To make . work, we'd need both the ability to parse . at the type level without the compiler flipping out and assuming it is part of a rank n signature (which was the first issue I was trying to mention) and a form of "Really LiberalTypeSynonyms" like we use in ermine to allow the partial application so long as App is only used applied to an argument. In theory non recursive partial application of type synonyms within a type synonym is perfectly admissible in Haskell type checking, it just complicates the expansion and we don't do it today. Both are solvable, but are nowhere near the low hanging fruit that adding $ would be. -Edward
On Nov 2, 2016, at 10:42 AM, Oleg Grenrus
wrote: To make it clear:
type level `.` won’t work as an type synonym, as it’s application isn’t saturated.

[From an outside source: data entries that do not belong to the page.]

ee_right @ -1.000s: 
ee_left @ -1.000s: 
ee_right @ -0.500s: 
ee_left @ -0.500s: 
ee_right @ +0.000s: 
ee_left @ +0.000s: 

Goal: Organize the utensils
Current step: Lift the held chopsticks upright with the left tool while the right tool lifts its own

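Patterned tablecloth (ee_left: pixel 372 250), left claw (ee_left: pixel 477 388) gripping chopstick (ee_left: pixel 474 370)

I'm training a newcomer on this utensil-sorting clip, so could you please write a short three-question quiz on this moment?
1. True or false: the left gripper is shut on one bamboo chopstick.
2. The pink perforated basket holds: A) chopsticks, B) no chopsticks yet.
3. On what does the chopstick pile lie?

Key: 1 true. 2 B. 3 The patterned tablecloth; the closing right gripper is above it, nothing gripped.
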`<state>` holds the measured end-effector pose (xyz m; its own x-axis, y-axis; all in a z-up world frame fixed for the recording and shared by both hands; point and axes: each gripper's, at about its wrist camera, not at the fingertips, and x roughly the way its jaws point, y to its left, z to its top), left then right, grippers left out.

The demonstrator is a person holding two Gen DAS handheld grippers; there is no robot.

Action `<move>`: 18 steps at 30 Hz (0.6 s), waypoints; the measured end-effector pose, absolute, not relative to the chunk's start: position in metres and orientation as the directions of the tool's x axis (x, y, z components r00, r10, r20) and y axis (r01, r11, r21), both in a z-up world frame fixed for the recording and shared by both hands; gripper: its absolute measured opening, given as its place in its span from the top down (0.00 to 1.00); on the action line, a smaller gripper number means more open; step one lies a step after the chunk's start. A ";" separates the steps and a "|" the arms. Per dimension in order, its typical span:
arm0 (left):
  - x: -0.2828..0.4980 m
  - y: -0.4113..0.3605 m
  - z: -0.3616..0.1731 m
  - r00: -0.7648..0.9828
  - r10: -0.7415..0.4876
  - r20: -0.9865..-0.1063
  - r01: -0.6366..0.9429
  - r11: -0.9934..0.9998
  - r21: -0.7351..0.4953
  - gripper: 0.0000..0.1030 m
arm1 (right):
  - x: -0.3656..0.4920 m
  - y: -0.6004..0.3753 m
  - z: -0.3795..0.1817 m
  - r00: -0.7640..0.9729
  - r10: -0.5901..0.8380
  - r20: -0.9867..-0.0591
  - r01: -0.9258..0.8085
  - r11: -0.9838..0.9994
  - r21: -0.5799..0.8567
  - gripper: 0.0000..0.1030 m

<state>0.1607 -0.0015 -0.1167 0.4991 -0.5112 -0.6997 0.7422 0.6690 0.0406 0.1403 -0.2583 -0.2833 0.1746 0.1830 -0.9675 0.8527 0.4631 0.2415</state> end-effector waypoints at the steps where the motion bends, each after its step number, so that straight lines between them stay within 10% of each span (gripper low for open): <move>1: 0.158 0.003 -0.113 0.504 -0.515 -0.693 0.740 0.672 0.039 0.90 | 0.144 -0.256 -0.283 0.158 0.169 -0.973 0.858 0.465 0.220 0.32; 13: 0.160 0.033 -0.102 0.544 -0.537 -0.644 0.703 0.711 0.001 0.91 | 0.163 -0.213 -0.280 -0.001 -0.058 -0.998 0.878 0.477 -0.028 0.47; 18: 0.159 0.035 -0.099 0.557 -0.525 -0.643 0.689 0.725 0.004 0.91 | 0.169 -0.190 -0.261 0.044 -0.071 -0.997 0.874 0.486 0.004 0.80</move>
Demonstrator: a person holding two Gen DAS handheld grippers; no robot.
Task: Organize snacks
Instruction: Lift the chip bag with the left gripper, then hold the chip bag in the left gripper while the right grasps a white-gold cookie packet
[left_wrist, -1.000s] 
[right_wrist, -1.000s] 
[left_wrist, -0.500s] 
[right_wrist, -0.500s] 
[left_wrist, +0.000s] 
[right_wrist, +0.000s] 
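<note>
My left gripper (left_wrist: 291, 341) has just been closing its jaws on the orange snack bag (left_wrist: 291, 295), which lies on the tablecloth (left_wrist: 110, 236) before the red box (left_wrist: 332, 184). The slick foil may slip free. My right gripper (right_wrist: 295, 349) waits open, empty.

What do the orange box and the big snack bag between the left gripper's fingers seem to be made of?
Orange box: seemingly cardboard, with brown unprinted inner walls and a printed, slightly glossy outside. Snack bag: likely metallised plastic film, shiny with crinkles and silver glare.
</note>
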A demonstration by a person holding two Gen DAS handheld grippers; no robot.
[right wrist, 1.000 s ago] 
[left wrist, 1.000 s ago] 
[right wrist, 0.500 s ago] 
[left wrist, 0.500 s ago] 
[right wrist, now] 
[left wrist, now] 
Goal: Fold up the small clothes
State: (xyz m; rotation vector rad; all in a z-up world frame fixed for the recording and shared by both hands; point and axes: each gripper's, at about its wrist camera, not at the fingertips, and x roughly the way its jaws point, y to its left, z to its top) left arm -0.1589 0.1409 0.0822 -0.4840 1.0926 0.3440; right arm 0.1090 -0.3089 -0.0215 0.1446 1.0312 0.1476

{-# LANGUAGE TypeOperators #-} type (:.:) f g x = f (g x) infixr 9 :.:
type App = Maybe :.: []
fails to compile with following errors (for a reason):
• The type synonym ‘:.:’ should have 3 arguments, but has been given 2 • In the type synonym declaration for ‘App’
On 02 Nov 2016, at 16:24, Edward Kmett
wrote: +1, but the operator you're looking for in App there would actually be a type level version of (.).
type App a = ExceptT Err $ ReaderT Config $ LogT Text $ IO a
type App = ExceptT Err . ReaderT Config . LogT Text . IO
which would need
type (.) f g x = f (g x) infixr 9 .
to parse
-Edward
On Tue, Nov 1, 2016 at 7:13 PM, Elliot Cameron
wrote: Folks, Has there been a discussion about adding a type-level operator "$" that just mimics "$" at the value level?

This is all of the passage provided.